The Lünendonk study „Digital Sovereignty: From Risk to Resilience“ surveyed the status quo and priorities of digital sovereignty at companies in the DACH region.
According to the survey, 83% of companies consider it a realistic scenario that a cloud provider could unilaterally restrict or switch off access to critical IT services - a so-called kill switch. Nevertheless, only 57% of companies have an exit strategy for switching cloud providers, and almost half of them have no plan B in the event of an emergency. In order to reduce risks and strengthen digital sovereignty, sovereign hyperscaler models with a local EU operator, IT service providers based in Germany for managed infrastructure and German cloud providers are becoming increasingly important.
Digital sovereignty is already highly relevant for 36% of the companies surveyed. 96% expect its importance to increase further over the next three years, even if the geopolitical situation eases and transatlantic relations improve.
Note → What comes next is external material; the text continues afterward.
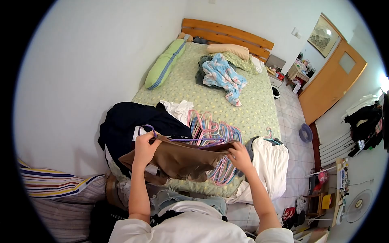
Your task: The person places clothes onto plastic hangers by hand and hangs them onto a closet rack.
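Between my two hands hangs a brown garment (184, 160), its upper edge stretched out above the near end of the bed. A purple hanger (194, 140) runs along that edge, its hook showing beside my left hand (145, 149). The fingers of my left hand are closed on the garment and the hanger near the hook. My right hand (239, 156) pinches the garment's other upper corner. Behind the garment lies a pile of pink and blue hangers (214, 129). Dark navy clothing (133, 115) is on the left, and a white garment (269, 166) lies to the right.
Farther up the bed (259, 105) are a blue patterned cloth (225, 77), a green bolster (166, 65) and pillows by the wooden headboard (227, 34). At right, a purple basin (306, 133) stands on the tiled floor near an open door (332, 81). Striped fabric (60, 182) is at left.
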Demonstrator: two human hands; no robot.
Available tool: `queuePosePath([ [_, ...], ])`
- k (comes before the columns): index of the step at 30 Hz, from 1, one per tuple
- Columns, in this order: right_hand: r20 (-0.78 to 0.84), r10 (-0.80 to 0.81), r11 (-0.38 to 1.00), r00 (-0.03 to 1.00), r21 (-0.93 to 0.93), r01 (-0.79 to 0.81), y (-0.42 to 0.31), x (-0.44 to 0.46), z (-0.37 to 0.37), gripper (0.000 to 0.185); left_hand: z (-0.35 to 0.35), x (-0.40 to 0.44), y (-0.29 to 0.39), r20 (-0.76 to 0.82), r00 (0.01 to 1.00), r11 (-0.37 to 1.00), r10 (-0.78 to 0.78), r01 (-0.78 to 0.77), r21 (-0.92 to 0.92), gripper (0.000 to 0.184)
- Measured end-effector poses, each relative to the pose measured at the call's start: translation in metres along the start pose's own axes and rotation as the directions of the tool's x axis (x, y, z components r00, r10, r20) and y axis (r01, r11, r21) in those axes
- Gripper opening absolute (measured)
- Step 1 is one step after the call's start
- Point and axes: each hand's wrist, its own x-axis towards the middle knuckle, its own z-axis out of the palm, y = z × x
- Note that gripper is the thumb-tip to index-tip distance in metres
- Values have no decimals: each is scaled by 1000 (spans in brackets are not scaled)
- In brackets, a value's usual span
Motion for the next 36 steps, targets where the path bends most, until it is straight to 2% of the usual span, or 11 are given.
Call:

Key drivers for digital sovereignty are high dependencies on individual IT and cloud providers as well as the need to strengthen resilience - especially in crisis situations - in order to protect against access blockades or a „kill switch“ and prevent extraterritorial data access. However, historically evolved system landscapes, limited transparency regarding data inventories and holistic process chains, complex multi-cloud structures and increasing regulatory requirements make digital sovereignty a complex, strategic transformation project. „Digital sovereignty cannot be delayed. Simply being aware of the problem is not enough. Companies must now summon up the courage to actively reduce dependencies, even if this is inconvenient and costly,“ says Tobias Ganowski, Senior Consultant at Lünendonk and Hossenfelder and author of the study.
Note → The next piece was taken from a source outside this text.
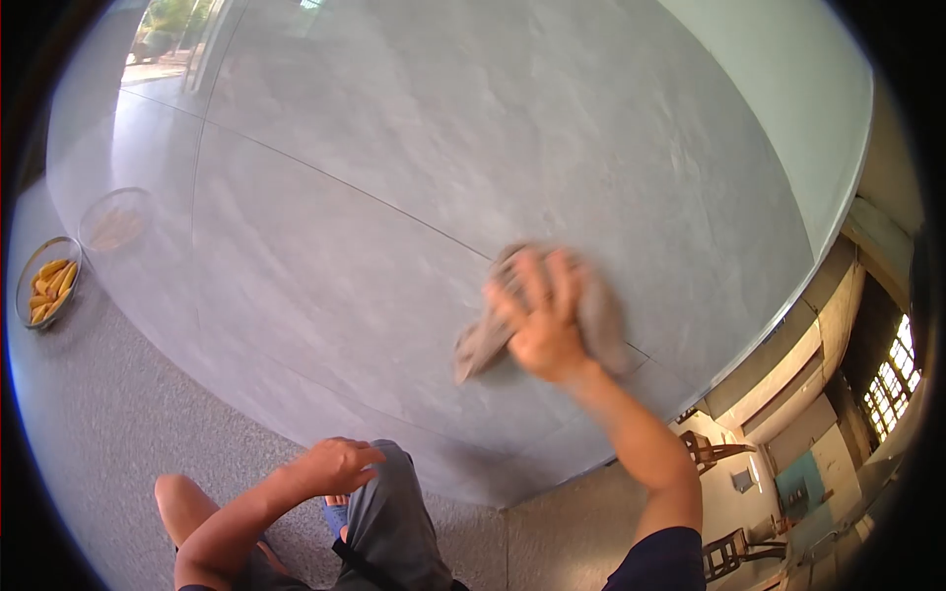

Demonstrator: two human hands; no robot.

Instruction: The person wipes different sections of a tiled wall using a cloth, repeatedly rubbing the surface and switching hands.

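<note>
A room with a barred window (892, 379) is seen beyond the grey tiles (345, 256), which are bordered below by a speckled floor (168, 394). The cloth (483, 345) is pinned against the tiles beneath the right hand (544, 320), which is blurred, laid flat and unclenched, its fingers spread. The right forearm is slanted up and inward from a bent elbow and a dark sleeve (658, 561). The left forearm is drawn across the lap, and the left hand (342, 465) is rested, loosely curled, at the grey-clad knee (392, 458). Yellow pieces (51, 286) are held in a bowl (25, 295), well apart, far left.
</note>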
Dependence on hyperscalers
When it comes to the cloud, there is still a high level of dependency on hyperscalers, but sovereign alternatives are increasingly being examined. 55% of the companies surveyed rate sovereign cloud offerings from hyperscalers with a local EU operator and IT service providers based in Germany for data centers, colocation and managed infrastructure as very relevant. Cloud providers from Germany are developing into superscalers and follow with 48%. Hyperscalers with sovereign offerings are very relevant for 36% of companies. Multi-cloud architectures are therefore gaining in importance: 42% of companies already have a multi-cloud architecture, while a further
46 percent are planning to set them up - to reduce dependencies and provide back-up capacities for critical business processes.
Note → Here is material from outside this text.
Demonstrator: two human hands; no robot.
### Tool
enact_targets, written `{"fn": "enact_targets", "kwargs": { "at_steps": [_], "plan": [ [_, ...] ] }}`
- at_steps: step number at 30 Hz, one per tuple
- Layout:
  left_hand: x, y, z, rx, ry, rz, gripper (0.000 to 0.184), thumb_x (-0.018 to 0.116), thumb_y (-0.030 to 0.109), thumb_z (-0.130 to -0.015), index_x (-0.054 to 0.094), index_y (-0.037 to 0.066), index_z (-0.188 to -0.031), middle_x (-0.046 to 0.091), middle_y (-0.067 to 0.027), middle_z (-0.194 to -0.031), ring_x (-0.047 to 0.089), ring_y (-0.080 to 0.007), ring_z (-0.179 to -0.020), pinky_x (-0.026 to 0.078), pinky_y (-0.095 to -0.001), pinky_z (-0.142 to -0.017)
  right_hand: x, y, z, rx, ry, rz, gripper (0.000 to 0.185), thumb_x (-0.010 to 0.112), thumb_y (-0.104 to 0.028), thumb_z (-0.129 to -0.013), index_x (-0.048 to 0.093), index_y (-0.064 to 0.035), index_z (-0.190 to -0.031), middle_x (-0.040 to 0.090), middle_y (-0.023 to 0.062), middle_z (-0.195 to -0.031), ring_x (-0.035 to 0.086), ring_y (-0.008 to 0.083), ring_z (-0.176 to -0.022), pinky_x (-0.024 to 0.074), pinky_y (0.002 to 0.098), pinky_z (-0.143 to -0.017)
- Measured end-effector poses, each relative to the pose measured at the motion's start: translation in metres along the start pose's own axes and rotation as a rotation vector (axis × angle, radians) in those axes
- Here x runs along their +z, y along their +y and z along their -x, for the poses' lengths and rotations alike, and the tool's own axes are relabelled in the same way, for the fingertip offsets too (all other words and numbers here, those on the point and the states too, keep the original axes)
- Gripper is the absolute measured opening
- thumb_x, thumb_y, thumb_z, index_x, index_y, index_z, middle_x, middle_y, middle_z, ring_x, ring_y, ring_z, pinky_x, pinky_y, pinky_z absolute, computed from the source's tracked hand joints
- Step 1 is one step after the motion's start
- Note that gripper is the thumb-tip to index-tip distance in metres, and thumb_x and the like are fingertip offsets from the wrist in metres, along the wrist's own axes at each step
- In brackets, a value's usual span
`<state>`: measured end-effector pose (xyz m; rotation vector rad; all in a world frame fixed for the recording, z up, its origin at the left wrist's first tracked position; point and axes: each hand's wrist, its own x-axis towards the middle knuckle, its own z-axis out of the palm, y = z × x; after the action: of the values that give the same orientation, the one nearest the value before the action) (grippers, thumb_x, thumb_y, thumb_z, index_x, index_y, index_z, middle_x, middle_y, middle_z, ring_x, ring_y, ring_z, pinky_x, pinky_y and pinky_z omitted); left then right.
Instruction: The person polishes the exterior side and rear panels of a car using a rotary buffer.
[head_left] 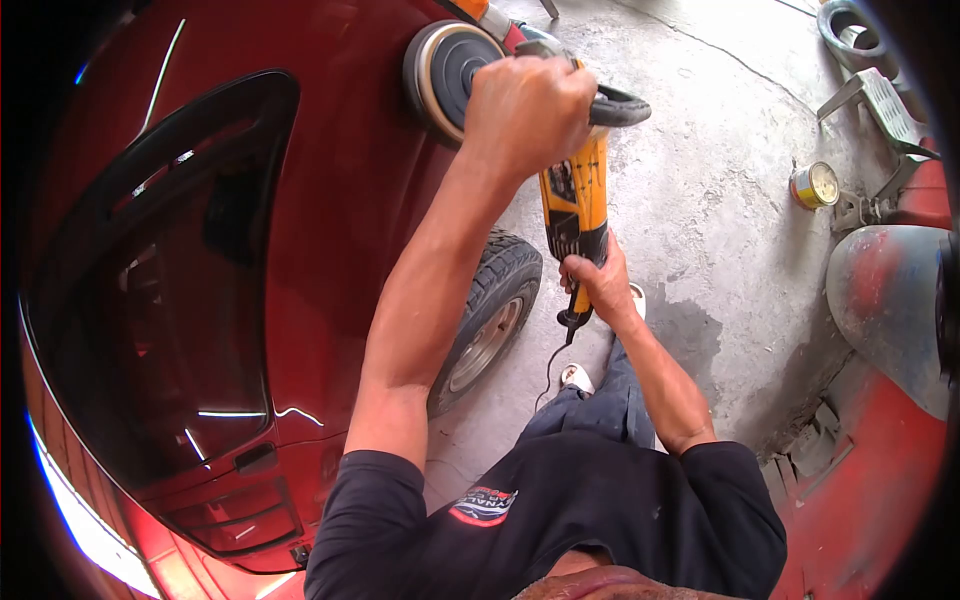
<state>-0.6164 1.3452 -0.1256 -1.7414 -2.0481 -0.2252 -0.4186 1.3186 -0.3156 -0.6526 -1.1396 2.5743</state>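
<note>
A yellow-and-black polisher [590, 185] is held in both my hands, slanting up from my waist. My left hand [530, 112] is closed around its front end, by the black loop handle [622, 107]. Lower down, my right hand [603, 280] wraps the rear grip, near where the cord [550, 372] comes out. The round polishing pad [450, 80] faces the glossy red body panel [365, 160] of a car. Its edge appears to be against the paint, though the contact side is hidden. My left hand covers part of the polisher's head.
The car's rear wheel [490, 325] and dark side window [160, 280] are at left. On the concrete floor [710, 150] stands an opened tin [814, 186]. To the right are a grey-and-red panel [885, 300], a pale slatted seat [885, 105] and a tyre [848, 38].
</note>
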Motion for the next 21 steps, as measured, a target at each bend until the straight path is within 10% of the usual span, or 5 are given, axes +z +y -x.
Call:
{"fn": "enact_targets", "kwargs": {
  "at_steps": [13,18,21],
  "plan": [
    [-0.062,0.052,0.091,-0.128,-0.155,0.039,0.023,0.072,0.011,-0.060,0.050,0.014,-0.066,0.047,-0.0030,-0.065,0.056,-0.0230,-0.061,0.043,-0.0389,-0.058,-0.001,0.036,0.091,0.207,-0.109,0.044,0.102,0.094,-0.032,-0.075,0.039,0.0045,-0.152,0.062,0.0132,-0.139,0.057,0.0187,-0.129,0.0436,0.0369,-0.114],
    [-0.030,0.028,0.047,-0.058,-0.092,0.019,0.023,0.080,0.018,-0.065,0.058,0.013,-0.069,0.056,-0.0035,-0.066,0.063,-0.0239,-0.064,0.049,-0.0378,-0.058,-0.014,0.033,0.049,0.103,-0.045,0.049,0.085,0.089,-0.027,-0.078,0.043,-0.0006,-0.145,0.069,0.0054,-0.098,0.064,0.0095,-0.070,0.0533,0.0254,-0.057],
    [-0.006,0.016,0.012,-0.057,-0.051,0.023,0.013,0.075,0.013,-0.069,0.063,0.011,-0.071,0.064,-0.0057,-0.069,0.068,-0.0272,-0.065,0.053,-0.0406,-0.058,-0.020,0.013,0.019,0.092,0.004,0.031,0.076,0.090,-0.030,-0.080,0.047,-0.0017,-0.136,0.068,0.0057,-0.090,0.066,0.0116,-0.067,0.0555,0.0269,-0.058]
  ]
}}
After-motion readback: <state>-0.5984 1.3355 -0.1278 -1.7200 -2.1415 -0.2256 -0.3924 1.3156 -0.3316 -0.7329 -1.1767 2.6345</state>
Hybrid, differentiated future
„Requirements differ depending on the industry and use case. Traditional hyperscaler offerings should not be replaced, but rather supplemented with sovereign alternatives in order to cover regulated and sovereignty-critical scenarios. The future of IT is therefore hybrid and differentiated,“ explains Mario Zillmann, Senior Partner at Lünendonk and Hossenfelder. According to the study, 93% of companies consider European cloud providers to be quite competitive with hyperscalers at infrastructure level. However, there are clear deficits in platform, AI and ecosystem services. Accordingly, only 3% of the companies surveyed currently consider European cloud providers to be competitive with hyperscalers. The outlook for the future also remains skeptical: only 2% expect a functional parity by 2030. (rk, source: Lünendonk)
About the study
For the Lünendonk study „Digital Sovereignty: From Risk to Resilience“, a total of 155 interviews were conducted between December 2025 and January 2026 with IT department heads, GRC and security managers, IT purchasers, CIOs and C-level managers. The companies surveyed from Germany, Austria and Switzerland come from various sectors, including industry, critical sectors, banks and insurance companies. Half belong to upper mid-sized companies and half to large corporations.